- **Source material**:

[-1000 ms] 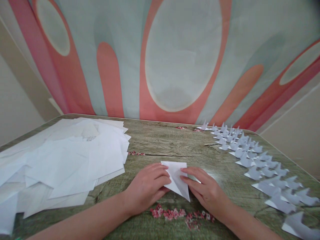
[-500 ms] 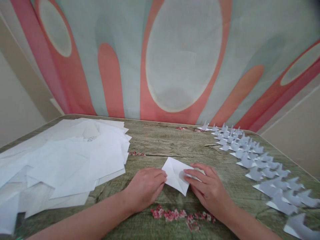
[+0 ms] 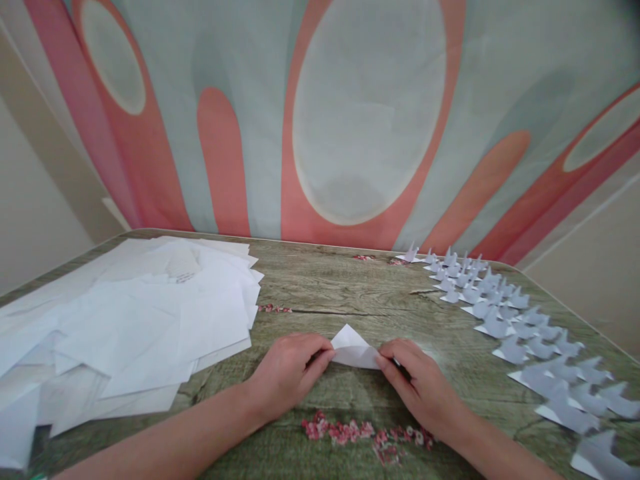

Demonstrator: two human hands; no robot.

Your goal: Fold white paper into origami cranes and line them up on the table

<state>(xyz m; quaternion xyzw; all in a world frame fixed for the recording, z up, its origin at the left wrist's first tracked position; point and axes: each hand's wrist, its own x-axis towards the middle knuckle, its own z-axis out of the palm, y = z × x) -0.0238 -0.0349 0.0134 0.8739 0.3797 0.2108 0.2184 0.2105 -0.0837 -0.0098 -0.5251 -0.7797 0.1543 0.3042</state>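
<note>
Between my two hands is a small white sheet of paper [image 3: 354, 348], creased, with its near part bent up and one corner pointing away from me. My left hand [image 3: 295, 370] pinches the paper's left corner between thumb and fingers. At the right corner, my right hand [image 3: 413, 377] grips it the same way, thumb and fingers closed. The paper is held at or just above the wood-patterned table [image 3: 320, 280]; I cannot tell whether it touches.
A spread pile of white paper sheets [image 3: 145, 320] covers the left of the table. Rows of folded white paper birds [image 3: 513, 350] stand along the right side. Behind the table hangs a pink and grey-green patterned cloth [image 3: 370, 120]. Pink blossom prints [image 3: 345, 428] mark the tabletop.
The paper lay flatter with a corner toward me; now its near part is bent up. Both hands have closed into pinches at its side corners, the right one no longer spread over it.
</note>
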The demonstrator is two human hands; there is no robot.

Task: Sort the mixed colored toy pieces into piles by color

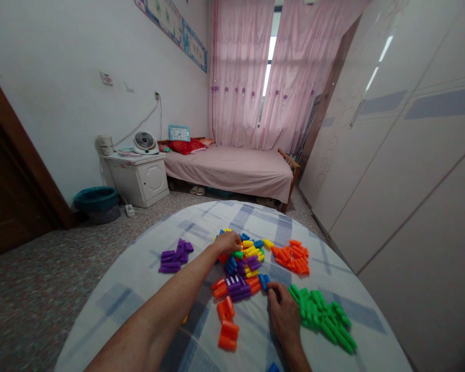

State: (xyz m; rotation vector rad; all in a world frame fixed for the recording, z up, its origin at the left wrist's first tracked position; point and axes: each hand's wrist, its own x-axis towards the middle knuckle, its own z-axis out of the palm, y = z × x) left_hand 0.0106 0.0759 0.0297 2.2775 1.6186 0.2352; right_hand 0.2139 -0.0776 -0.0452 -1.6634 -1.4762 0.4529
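Observation:
My left hand [228, 242] reaches into the far side of a mixed pile of bullet-shaped plastic building blocks [251, 251]. Its fingers are bent together, and what they pinch, if anything, is hidden. Nearer me, my right hand [284, 310] has curled fingers, with the tips on a blue building block [264, 281]. That block sits at the right end of a row of orange and purple blocks [238, 288]. Two orange pieces [228, 335] lie closer to me, in front of the row.
Sorted blocks lie around the round cloth-covered table [127, 310]: purple [176, 256] at left, orange [292, 257] at right, green [321, 315] beside my right hand. A loose blue piece [273, 367] is at the near edge. Beyond stand a bed [232, 165] and a cabinet [139, 181].

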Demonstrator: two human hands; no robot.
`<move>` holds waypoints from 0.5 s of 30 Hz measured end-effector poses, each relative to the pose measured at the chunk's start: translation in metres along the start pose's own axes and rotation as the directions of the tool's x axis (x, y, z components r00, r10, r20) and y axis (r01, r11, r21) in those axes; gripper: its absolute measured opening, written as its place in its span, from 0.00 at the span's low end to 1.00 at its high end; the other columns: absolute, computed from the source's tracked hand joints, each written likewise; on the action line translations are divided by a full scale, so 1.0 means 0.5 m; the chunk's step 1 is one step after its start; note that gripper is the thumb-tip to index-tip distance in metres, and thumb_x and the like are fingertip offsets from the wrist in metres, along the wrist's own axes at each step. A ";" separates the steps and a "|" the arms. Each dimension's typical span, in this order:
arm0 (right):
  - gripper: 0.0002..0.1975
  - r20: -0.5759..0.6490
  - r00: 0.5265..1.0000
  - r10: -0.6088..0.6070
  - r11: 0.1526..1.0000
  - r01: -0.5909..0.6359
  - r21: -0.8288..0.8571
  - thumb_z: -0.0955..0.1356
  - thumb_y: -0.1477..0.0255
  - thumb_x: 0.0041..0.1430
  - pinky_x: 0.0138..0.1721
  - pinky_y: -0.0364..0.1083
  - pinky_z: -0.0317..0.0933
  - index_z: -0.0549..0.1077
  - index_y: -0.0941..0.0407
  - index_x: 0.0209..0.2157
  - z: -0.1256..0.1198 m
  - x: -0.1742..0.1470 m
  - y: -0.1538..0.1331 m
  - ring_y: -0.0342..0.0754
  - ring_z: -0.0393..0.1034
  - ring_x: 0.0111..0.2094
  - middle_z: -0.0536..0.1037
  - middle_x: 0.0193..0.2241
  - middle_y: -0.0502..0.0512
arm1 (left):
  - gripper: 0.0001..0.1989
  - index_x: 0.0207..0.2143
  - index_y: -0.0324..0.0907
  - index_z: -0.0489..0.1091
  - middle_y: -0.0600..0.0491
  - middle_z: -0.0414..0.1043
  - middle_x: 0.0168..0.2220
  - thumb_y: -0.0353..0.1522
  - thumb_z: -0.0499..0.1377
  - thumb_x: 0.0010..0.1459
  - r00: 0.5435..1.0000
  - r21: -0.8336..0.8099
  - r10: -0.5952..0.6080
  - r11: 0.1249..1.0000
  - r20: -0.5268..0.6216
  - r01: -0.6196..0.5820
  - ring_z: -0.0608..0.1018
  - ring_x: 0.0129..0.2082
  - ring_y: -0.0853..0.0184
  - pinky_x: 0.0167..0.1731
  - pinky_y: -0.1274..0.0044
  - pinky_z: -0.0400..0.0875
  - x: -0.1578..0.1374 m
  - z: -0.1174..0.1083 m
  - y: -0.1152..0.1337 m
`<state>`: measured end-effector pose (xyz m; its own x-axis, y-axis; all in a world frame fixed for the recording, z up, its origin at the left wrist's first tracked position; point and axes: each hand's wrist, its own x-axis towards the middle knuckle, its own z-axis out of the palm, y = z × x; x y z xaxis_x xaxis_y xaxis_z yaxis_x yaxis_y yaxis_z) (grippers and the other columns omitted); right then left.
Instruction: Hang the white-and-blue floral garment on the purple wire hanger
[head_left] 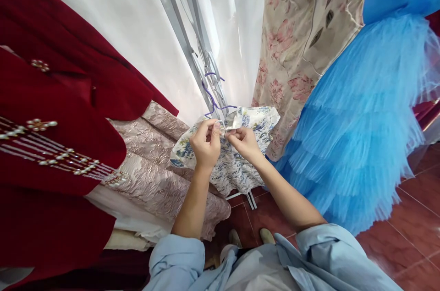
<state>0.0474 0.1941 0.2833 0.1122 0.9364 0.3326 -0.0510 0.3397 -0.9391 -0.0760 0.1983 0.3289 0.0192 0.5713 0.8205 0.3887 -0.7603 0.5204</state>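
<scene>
A small white dress with a blue and yellow print [237, 172] hangs on a purple hanger [213, 101] in front of me. Both hands are at its neckline, close together. With thumb and fingers pinched, my left hand [207, 140] grips the collar edge on the left. My right hand [244, 142] pinches the same edge a little to the right, its fingertips almost meeting the left ones. What exactly lies between the fingertips is too small to make out, though white cloth shows there. The dress's puffed sleeves spread out on either side of my wrists.
A grey metal rack [178, 20] carries the hanger before a white curtain [237, 16]. Red beaded garments [62, 126] and a pink textured dress [154, 181] crowd the left. On the right hang a floral dress [282, 52] and a blue tulle dress [350, 135]. Red tiles [415, 217] cover the floor.
</scene>
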 end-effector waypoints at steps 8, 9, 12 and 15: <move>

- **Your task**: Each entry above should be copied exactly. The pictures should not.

- **Reply to the exercise**:
[-1000 ms] 
[-500 ms] 
[+0 ms] 

Demonstrator: two human hands; no robot.

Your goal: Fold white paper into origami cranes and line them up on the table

<state>(xyz m; quaternion xyzw; all in a world frame fixed for the recording, z up, its origin at the left wrist's first tracked position; point and axes: each hand's wrist, its own x-axis towards the middle knuckle, its own z-axis out of the palm, y = z × x) -0.0238 -0.0349 0.0134 0.8739 0.3797 0.2108 0.2184 0.2105 -0.0837 -0.0098 -0.5251 -0.7797 0.1543 0.3042</state>
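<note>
Between my two hands is a small white sheet of paper [image 3: 354, 348], creased, with its near part bent up and one corner pointing away from me. My left hand [image 3: 295, 370] pinches the paper's left corner between thumb and fingers. At the right corner, my right hand [image 3: 413, 377] grips it the same way, thumb and fingers closed. The paper is held at or just above the wood-patterned table [image 3: 320, 280]; I cannot tell whether it touches.
A spread pile of white paper sheets [image 3: 145, 320] covers the left of the table. Rows of folded white paper birds [image 3: 513, 350] stand along the right side. Behind the table hangs a pink and grey-green patterned cloth [image 3: 370, 120]. Pink blossom prints [image 3: 345, 428] mark the tabletop.
The paper lay flatter with a corner toward me; now its near part is bent up. Both hands have closed into pinches at its side corners, the right one no longer spread over it.
</note>
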The demonstrator is two human hands; there is no robot.

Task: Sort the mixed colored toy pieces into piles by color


State: (xyz m; rotation vector rad; all in a world frame fixed for the recording, z up, its origin at the left wrist's first tracked position; point and axes: each hand's wrist, its own x-axis towards the middle knuckle, its own z-axis out of the palm, y = z × x) left_hand 0.0106 0.0759 0.0297 2.2775 1.6186 0.2352; right_hand 0.2139 -0.0776 -0.0452 -1.6634 -1.4762 0.4529
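Observation:
My left hand [228, 242] reaches into the far side of a mixed pile of bullet-shaped plastic building blocks [251, 251]. Its fingers are bent together, and what they pinch, if anything, is hidden. Nearer me, my right hand [284, 310] has curled fingers, with the tips on a blue building block [264, 281]. That block sits at the right end of a row of orange and purple blocks [238, 288]. Two orange pieces [228, 335] lie closer to me, in front of the row.
Sorted blocks lie around the round cloth-covered table [127, 310]: purple [176, 256] at left, orange [292, 257] at right, green [321, 315] beside my right hand. A loose blue piece [273, 367] is at the near edge. Beyond stand a bed [232, 165] and a cabinet [139, 181].
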
Demonstrator: two human hands; no robot.
`<move>` holds waypoints from 0.5 s of 30 Hz measured end-effector poses, each relative to the pose measured at the chunk's start: translation in metres along the start pose's own axes and rotation as the directions of the tool's x axis (x, y, z components r00, r10, r20) and y axis (r01, r11, r21) in those axes; gripper: its absolute measured opening, written as its place in its span, from 0.00 at the span's low end to 1.00 at its high end; the other columns: absolute, computed from the source's tracked hand joints, each written likewise; on the action line translations are divided by a full scale, so 1.0 means 0.5 m; the chunk's step 1 is one step after its start; note that gripper is the thumb-tip to index-tip distance in metres, and thumb_x and the like are fingertip offsets from the wrist in metres, along the wrist's own axes at each step. A ";" separates the steps and a "|" the arms. Each dimension's typical span, in this order:
arm0 (right):
  - gripper: 0.0002..0.1975
  - r20: -0.5759..0.6490
  - r00: 0.5265..1.0000
  - r10: -0.6088..0.6070
  - r11: 0.1526..1.0000
  - r01: -0.5909..0.6359
  - r21: -0.8288..0.8571
  - thumb_z: -0.0955..0.1356
  - thumb_y: -0.1477..0.0255
  - thumb_x: 0.0041..0.1430
  - pinky_x: 0.0138..0.1721
  - pinky_y: -0.0364..0.1083
  - pinky_z: -0.0317..0.0933
  - index_z: -0.0549..0.1077
  - index_y: -0.0941..0.0407
  - index_x: 0.0209..0.2157
  - z: -0.1256..0.1198 m
  - x: -0.1742..0.1470 m
  - y: -0.1538..0.1331 m
  - ring_y: -0.0342..0.0754
  - ring_z: -0.0393..0.1034
  - ring_x: 0.0111..0.2094
  - middle_z: -0.0536..0.1037
  - middle_x: 0.0193..0.2241
  - middle_y: -0.0502..0.0512
arm1 (left):
  - gripper: 0.0001..0.1989
  - index_x: 0.0207..0.2143
  - index_y: -0.0324..0.0907
  - index_z: -0.0489..0.1091
  - middle_y: -0.0600..0.0491
  - middle_z: -0.0414..0.1043
  - middle_x: 0.0168..0.2220
  - thumb_y: -0.0353..0.1522
  - thumb_z: -0.0499..0.1377
  - thumb_x: 0.0010..0.1459
  - r00: 0.5435..1.0000
  - r21: -0.8336..0.8099
  - r10: -0.5952..0.6080
  - r11: 0.1249..1.0000
  - r20: -0.5268..0.6216
  - r01: -0.6196..0.5820
  - ring_z: -0.0608..0.1018
  - ring_x: 0.0129..0.2082
  - ring_y: -0.0853..0.0184
  - pinky_x: 0.0167..0.1731
  - pinky_y: -0.1274..0.0044
  - pinky_z: -0.0400..0.0875
  - x: -0.1578..0.1374 m
  - z: -0.1174..0.1083 m
  - y: -0.1152..0.1337 m
`<state>`: measured end-effector pose (xyz m; its own x-axis, y-axis; all in a world frame fixed for the recording, z up, its origin at the left wrist's first tracked position; point and axes: each hand's wrist, its own x-axis towards the middle knuckle, its own z-axis out of the palm, y = z × x; x y z xaxis_x xaxis_y xaxis_z yaxis_x yaxis_y yaxis_z) (grippers and the other columns omitted); right then left.
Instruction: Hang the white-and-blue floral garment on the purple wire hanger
[head_left] 
<state>0.0474 0.1941 0.2833 0.1122 0.9364 0.3326 -0.0510 0.3397 -0.9391 -0.0760 0.1983 0.3289 0.0192 0.5713 0.8205 0.3887 -0.7603 0.5204</state>
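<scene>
A small white dress with a blue and yellow print [237, 172] hangs on a purple hanger [213, 101] in front of me. Both hands are at its neckline, close together. With thumb and fingers pinched, my left hand [207, 140] grips the collar edge on the left. My right hand [244, 142] pinches the same edge a little to the right, its fingertips almost meeting the left ones. What exactly lies between the fingertips is too small to make out, though white cloth shows there. The dress's puffed sleeves spread out on either side of my wrists.
A grey metal rack [178, 20] carries the hanger before a white curtain [237, 16]. Red beaded garments [62, 126] and a pink textured dress [154, 181] crowd the left. On the right hang a floral dress [282, 52] and a blue tulle dress [350, 135]. Red tiles [415, 217] cover the floor.
</scene>
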 end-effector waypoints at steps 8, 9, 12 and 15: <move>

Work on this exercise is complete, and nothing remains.